» Task prompt
Copy all lines below that use the word "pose".
[[ Data open ]]
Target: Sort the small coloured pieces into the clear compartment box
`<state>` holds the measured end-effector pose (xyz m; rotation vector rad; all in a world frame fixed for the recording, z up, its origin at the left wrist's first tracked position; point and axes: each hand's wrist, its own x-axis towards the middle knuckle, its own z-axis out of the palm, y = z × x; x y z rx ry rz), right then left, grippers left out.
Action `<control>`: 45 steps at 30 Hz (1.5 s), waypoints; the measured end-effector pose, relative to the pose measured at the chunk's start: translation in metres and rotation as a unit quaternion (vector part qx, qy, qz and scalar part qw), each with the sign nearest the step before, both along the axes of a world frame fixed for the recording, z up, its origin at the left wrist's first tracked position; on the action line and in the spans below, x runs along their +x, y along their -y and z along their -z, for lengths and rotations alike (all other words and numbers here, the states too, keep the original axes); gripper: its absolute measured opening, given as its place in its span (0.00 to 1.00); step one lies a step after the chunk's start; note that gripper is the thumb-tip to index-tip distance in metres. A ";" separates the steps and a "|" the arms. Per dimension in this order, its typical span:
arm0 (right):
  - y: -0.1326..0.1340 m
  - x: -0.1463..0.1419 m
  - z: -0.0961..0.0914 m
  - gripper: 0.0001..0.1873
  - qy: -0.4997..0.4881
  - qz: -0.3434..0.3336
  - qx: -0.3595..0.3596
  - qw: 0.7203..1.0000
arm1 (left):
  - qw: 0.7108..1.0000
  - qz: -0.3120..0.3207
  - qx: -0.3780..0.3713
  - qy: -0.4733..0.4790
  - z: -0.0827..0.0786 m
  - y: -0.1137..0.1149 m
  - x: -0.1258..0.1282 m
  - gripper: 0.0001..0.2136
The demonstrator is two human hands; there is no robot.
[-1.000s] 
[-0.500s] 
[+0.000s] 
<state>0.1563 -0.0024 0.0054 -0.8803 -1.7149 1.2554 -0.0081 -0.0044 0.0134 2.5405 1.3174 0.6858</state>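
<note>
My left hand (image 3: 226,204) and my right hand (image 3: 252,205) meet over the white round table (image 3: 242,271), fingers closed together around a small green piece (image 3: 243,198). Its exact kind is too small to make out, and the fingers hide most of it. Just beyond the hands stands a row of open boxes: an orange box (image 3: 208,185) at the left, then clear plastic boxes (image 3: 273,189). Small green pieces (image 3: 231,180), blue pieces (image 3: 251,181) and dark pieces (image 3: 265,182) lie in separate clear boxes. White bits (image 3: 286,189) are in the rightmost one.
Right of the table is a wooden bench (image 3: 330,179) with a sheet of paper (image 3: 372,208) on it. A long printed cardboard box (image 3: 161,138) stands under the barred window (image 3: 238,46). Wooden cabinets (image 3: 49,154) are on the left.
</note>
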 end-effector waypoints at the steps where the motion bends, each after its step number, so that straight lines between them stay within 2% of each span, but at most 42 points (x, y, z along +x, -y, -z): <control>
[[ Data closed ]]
» Response for this exercise
`<state>` holds the measured end-effector pose (xyz m; rotation vector rad; all in a world frame fixed for the recording, z up, its origin at the left wrist's first tracked position; point and axes: each hand's wrist, its own x-axis towards the middle knuckle, its own z-axis out of the palm, y = z × x; x y z rx ry rz), right then left, grippers left out.
Action `<control>`: 45 steps at 30 Hz (1.5 s), waypoints; the measured end-effector pose, relative to the pose measured at the chunk's start: translation in metres and rotation as a unit quaternion (vector part qx, qy, qz and scalar part qw), each with the sign nearest the step before, both along the axes of a world frame fixed for the recording, z up, its origin at the left wrist's first tracked position; on the action line and in the spans below, x runs along their +x, y along their -y and z along their -z, for lengths and rotations alike (all other words and numbers here, the states too, keep the original axes); gripper: its absolute measured opening, given as its place in its span (0.00 to 1.00); step one lies a step after the chunk's start; note that gripper is the thumb-tip to index-tip distance in metres. A ";" separates the steps and a "|" the arms. Per dimension in this order, its typical span:

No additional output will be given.